The report, published last week, drew its conclusions by analysing corporate ownership and financial data for 98 million firms, which together form a large network showing value flowing from subsidiaries to shareholders.

Every year multinationals avoid paying $50-200bn (£38-151bn, €42-169bn) in taxes in the EU using tax havens, the study noted.

In the US, tax evasion by multinational corporations via offshore jurisdictions is estimated to be at least $130bn (£98bn, €110bn) a year.

Offshore jurisdictions: ‘sink’ vs ‘conduit’

The approach taken by the Corpnet team defines Offshore Financial Centers (OFCs) as a jurisdiction (often a country) “that provides corporate and financial services to non-resident companies on a scale that largely exceeds the size of its economy”.

The new method allowed researchers to differentiate between sink-OFCs’ – the typical tax havens that attract and store foreign capital – and ‘conduit-OFCs’.
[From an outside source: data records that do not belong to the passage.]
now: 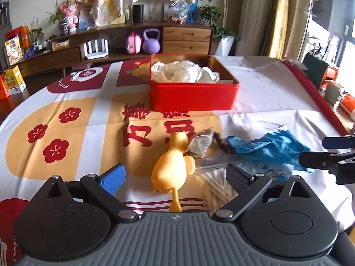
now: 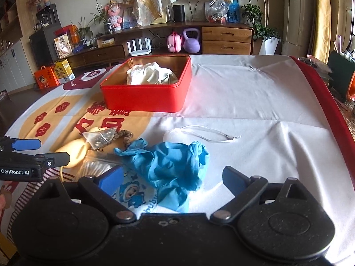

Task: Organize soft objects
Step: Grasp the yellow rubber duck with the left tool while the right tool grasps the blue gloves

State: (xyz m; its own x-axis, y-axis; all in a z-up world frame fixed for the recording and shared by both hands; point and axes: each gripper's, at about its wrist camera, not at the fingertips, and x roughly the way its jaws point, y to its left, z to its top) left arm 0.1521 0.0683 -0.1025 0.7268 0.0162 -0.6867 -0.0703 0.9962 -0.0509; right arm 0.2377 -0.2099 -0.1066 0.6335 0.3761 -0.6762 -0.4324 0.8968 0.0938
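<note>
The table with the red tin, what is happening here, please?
A person holds two hand-held grippers over a table, sorting soft things into a red tin that already holds a white cloth. The left hand-held gripper is open around a yellow rubber duck. The right hand-held gripper is open over crumpled blue gloves. Neither is gripped yet. A white mask lies beyond the gloves.

A home living room: wooden sideboard (image 2: 226, 37), potted plants (image 2: 255, 11), curtains (image 2: 321, 17).
</note>
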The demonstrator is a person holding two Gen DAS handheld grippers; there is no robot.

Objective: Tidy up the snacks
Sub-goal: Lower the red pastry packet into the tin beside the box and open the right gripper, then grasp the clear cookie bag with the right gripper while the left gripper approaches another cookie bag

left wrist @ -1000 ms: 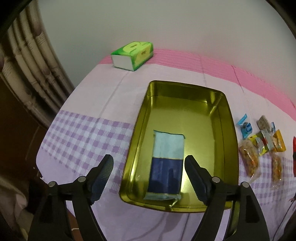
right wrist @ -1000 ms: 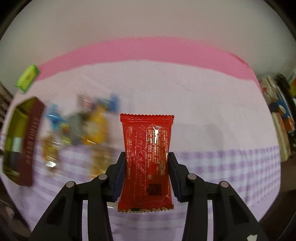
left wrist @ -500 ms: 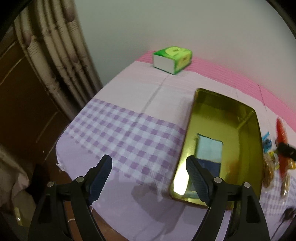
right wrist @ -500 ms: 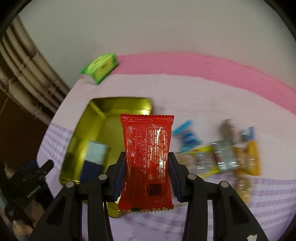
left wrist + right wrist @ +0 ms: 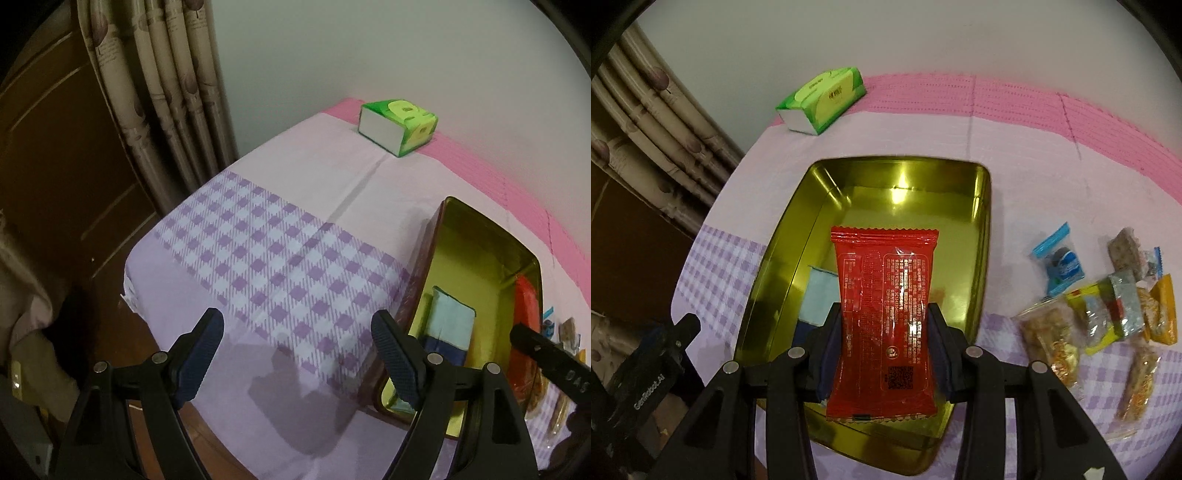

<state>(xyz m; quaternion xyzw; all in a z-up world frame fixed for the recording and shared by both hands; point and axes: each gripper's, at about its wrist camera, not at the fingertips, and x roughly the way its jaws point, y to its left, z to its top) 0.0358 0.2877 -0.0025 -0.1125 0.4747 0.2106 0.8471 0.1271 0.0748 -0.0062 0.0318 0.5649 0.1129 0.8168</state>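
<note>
My right gripper [image 5: 884, 345] is shut on a red snack packet [image 5: 884, 317] and holds it over the gold tin tray [image 5: 982, 229]. A light and dark blue packet [image 5: 818, 299] lies in the tray, partly hidden behind the red one. Several small snack packets [image 5: 1100, 306] lie on the cloth right of the tray. My left gripper [image 5: 297, 350] is open and empty over the purple checked cloth, left of the tray [image 5: 424, 258]. The left wrist view also shows the red packet [image 5: 526, 325] and the blue packet [image 5: 450, 325] in the tray.
A green tissue box [image 5: 823, 98] stands at the back left of the table, also in the left wrist view [image 5: 399, 125]. Curtains [image 5: 166, 92] and a dark wooden door [image 5: 55, 166] lie beyond the table's left edge. A pink strip runs along the back by the wall.
My right gripper has carried the red packet left from the snack pile to over the tray. My left gripper has swung left, away from the tray.
</note>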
The latter are countries that allow the transfer of “disproportional amounts” of capital toward the sink-centres without taxation.

Top two facilitators

According to the study, only five big countries act as conduit-OFCs. Together, these developed countries are responsible for channeling 47% of multinational corporate offshore investments to tax havens.

Topping the list of conduit countries are the Netherlands and the United Kingdom with 23% and 14% of offshore investment flows, respectively.

They are followed by Switzerland with 6%, Singapore with 2% and Ireland with 1%.

Strong links with Britain

The study also ranks 24 “sink” jurisdictions attracting financial activities from abroad “through low taxation and lenient regulation”, the report said.

Many of these have been under British sovereignty in the past or are still UK dependencies.

Topping the list of sink-OFCs ordered by their “centrality value” – which is derived by comparing the value of the assets stored in the jurisdictions to their gross domestic products – are the British Virgin Islands, followed by Taiwan, Jersey, Bermuda and the Cayman Islands.

“18 out of 24 sink-OFCs have a current or past dependence to the United Kingdom, which highlights the central role of London in offshore finance,” the researchers wrote.

Isle of Man: hot or not?

Following the research, local newspaper Isle of Man Today wrote that, although the crown dependency might still be branded as a tax haven by its critics, “that’s not the conclusion” of the study, in which the Isle of Man is “noticeable by its absence”.

In the article, the newspaper references some of the detractors of the island’s tax practices.

These include Richard Murphy, a professor in practice in international political economy at City, University of London, who the Isle of Man Today labelled as the crown dependency’s “biggest tax haven critic”.